À l'hôpital de Bunj, la clinique fournit des traitements d’urgence contre la malnutrition sévère chez les  enfants réfugiés et des communautés d’accueil.

« Nous avons fourni des services de soins de santé de base et des vaccins de base contre la rougeole, la polio et le tétanos », dit Chandra Gilmore, de International Medical Corps (IMC), partenaire de l'UNICEF. Chaque jour à l'entrée du camp de Gendrasa, l'IMC vaccine environ 350 enfants et femmes en âge de procréer.

Le soutien psychosocial est aussi un élément essentiel pour ces enfants, qui ont vécu des expériences traumatisantes. Marte Ricci de l’ONG INTERSOS parle des espaces d’accueil Amis des enfants où les enfants jouent et apprennent : « L'UNICEF nous fournit en matériels récréatifs et scolaires destinés à couvrir les besoins des  2000 enfants présents dans cet espace d’accueil. Ces Espaces d’accueil Amis des enfants permettent aux enfants d'oublier leur passé, de se faire des amis et aussi d'acquérir de nouveaux savoirs ».

Image de l'UNICEF
© UNICEF Sud-Soudan/2012/Sokol
Layla Saleh, une jeune réfugiée de 8 ans qui vient de l’État soudanais du Nil Bleu, joue avec un petit train à l’espace d’accueil Ami des enfants du camp de réfugiés de Gendrasa, dans le Comté de Maban au Sud-Soudan.

L’UNICEF procure des matériels éducatifs afin de soutenir l’éducation à Maban. Khalda Hasan, professeur à la Black School dans le camp de réfugiés de Batil, déclare que les enfants ont le désir d’apprendre.

Selon Radwan, « l'École est ce qui me plait le plus ici. L'enseignement est encore plus important que d’avoir des chaussures. Je préférerais aller en classe pieds-nus plutôt que d’avoir des chaussures ».

Les défis à venir
Bien que les partenaires aient intensifié leurs interventions d’urgence, le nombre élevé des arrivées, dont nombre considérable d'enfants vulnérables, a mis une pression énorme sur les opérations globales.
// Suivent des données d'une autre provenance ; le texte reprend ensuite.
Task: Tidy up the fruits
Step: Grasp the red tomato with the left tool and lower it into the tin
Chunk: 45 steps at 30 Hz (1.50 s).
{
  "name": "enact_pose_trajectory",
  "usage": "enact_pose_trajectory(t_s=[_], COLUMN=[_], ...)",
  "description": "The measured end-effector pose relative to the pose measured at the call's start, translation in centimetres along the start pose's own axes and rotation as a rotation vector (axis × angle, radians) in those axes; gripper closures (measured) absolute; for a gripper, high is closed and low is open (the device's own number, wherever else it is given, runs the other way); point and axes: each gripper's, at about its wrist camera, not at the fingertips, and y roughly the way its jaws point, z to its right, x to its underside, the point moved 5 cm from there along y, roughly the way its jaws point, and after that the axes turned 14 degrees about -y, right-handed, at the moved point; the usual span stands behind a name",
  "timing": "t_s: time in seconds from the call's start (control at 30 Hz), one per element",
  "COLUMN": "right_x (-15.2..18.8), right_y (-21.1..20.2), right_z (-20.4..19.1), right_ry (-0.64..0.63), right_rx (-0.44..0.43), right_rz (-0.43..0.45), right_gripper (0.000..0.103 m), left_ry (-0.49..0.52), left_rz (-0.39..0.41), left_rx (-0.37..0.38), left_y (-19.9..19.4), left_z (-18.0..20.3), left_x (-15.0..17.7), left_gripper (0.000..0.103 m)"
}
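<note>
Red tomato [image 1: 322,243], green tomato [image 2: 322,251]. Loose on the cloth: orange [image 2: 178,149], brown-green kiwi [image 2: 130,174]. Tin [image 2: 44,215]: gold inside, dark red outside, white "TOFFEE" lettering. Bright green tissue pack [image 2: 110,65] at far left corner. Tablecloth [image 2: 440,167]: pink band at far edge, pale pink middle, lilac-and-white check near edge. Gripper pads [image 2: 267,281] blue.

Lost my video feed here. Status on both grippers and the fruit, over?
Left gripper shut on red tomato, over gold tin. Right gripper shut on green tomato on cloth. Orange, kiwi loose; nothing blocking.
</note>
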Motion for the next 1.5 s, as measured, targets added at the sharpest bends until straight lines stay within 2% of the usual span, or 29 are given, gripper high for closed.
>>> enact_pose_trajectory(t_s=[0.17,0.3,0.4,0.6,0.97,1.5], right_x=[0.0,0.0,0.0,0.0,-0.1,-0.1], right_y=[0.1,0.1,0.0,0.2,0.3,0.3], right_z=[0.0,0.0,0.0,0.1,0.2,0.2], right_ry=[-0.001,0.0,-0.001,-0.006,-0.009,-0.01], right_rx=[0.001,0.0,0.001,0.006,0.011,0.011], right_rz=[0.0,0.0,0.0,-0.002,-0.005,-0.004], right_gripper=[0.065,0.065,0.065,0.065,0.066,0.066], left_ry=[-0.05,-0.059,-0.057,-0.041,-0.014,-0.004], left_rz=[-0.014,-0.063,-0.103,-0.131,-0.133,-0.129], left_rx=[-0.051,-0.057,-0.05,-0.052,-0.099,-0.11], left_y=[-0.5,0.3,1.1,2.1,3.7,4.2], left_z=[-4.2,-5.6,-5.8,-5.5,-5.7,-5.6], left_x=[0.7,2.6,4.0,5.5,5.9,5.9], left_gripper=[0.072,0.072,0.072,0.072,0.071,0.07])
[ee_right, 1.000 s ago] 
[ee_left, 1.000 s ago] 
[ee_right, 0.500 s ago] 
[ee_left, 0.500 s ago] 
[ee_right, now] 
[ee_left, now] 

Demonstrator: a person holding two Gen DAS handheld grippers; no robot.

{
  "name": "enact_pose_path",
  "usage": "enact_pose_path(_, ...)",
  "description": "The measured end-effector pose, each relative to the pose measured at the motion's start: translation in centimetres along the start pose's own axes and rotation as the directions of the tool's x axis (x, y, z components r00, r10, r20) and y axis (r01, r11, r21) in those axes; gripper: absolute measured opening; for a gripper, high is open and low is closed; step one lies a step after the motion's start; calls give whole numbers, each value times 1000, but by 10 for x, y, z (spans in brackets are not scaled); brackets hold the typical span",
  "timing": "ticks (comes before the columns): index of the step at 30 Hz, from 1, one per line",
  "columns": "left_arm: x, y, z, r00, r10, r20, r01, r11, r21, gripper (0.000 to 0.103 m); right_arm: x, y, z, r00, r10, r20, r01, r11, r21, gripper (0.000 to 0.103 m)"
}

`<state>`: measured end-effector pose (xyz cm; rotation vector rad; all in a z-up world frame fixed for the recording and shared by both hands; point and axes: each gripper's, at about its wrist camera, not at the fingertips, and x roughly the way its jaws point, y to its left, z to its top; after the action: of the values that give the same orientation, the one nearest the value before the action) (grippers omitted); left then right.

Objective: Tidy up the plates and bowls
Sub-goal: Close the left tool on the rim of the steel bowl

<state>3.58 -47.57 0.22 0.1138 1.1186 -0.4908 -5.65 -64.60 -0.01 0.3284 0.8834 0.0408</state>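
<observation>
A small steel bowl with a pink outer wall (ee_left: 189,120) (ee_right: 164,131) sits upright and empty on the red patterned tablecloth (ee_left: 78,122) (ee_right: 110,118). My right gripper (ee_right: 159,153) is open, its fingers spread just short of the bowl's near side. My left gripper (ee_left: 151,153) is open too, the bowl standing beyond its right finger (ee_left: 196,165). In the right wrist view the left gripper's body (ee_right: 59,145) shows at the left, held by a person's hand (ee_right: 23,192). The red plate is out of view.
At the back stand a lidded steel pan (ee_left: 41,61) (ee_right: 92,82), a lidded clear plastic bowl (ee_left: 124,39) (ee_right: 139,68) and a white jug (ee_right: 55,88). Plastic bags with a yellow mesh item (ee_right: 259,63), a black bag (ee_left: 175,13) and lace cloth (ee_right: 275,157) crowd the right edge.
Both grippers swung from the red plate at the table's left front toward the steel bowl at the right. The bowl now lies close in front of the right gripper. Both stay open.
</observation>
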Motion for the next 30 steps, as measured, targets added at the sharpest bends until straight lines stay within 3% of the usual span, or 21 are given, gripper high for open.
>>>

« Les enfants fuyant la violence au Soudan sont confrontés à un stress immense et nous en voyons les conséquences. Nous devons nous assurer que les enfants ont accès aux soins de santé, à l’éducation et à un environnement protecteur, de manière que nous puissions leur permettre non pas seulement de survivre, mais de prospérer dans un contexte si délicat. Et pour cela – une assistance et un financement accrus sont essentiels », affirme la représentante de l’UNICEF au Sud-Soudan, Yasmin Ali Haque.